WHAT TO PRODUCE> All of the data below should be output exactly as given.

DATASET EXCERPT>
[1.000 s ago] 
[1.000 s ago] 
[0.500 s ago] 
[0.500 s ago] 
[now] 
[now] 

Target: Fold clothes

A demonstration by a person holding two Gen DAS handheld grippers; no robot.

TASK OUTPUT>
[1.000 s ago] 
[1.000 s ago] 
[0.500 s ago] 
[0.500 s ago] 
[now] 
[now] 

Target: Fold clothes

A demonstration by a person holding two Gen DAS handheld grippers; no robot.

The output is now finished.